**WHAT THIS TASK INVOLVES:** Go through the listing and pick out each line with the word "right" in it.

###

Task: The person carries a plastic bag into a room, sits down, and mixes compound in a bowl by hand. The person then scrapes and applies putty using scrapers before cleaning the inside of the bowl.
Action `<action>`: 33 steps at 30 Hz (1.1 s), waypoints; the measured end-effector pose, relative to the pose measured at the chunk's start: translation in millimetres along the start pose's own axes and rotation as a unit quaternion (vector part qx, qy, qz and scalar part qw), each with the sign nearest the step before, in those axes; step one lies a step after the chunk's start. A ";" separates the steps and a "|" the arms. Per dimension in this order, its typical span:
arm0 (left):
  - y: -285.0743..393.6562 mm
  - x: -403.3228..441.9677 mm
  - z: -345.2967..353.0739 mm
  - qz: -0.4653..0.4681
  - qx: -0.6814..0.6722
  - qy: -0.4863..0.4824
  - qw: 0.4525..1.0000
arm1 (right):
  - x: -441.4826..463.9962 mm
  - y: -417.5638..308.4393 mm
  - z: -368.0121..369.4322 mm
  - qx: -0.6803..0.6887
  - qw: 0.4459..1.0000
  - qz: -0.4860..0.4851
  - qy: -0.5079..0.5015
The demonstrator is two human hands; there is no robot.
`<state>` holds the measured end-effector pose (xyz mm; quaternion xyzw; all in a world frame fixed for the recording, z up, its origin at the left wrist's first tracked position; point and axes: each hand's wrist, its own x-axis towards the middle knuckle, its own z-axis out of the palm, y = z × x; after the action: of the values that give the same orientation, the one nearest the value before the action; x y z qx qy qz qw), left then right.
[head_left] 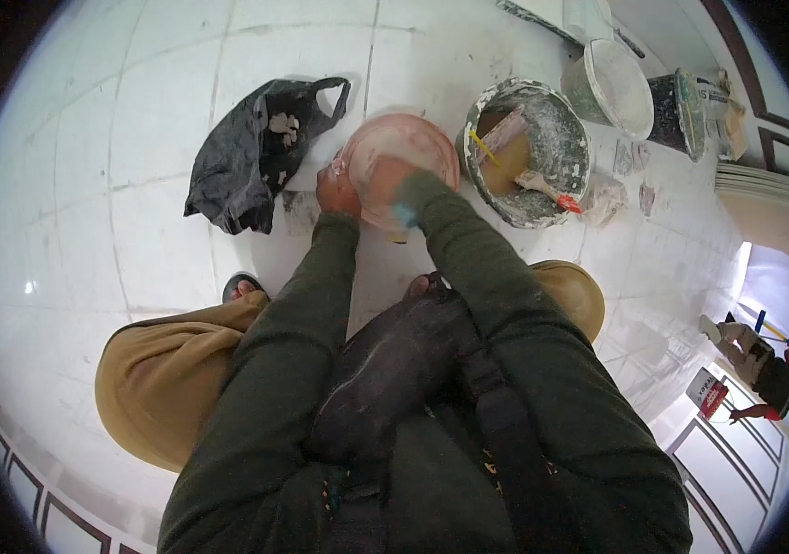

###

**FINISHED EXERCISE:**
arm1 (right):
`<state>` holds the measured end-effector pose (xyz mm; quaternion xyzw; all in a world frame fixed for the recording, z up, its origin at the left wrist's first tracked position; point and axes: each hand's wrist, its own x-axis towards the middle knuckle, its own z-axis out of the palm, y = z × x; after the action: of the values that give the same orientation, the one nearest the value before the action; x y z qx qy qz qw), left then right.

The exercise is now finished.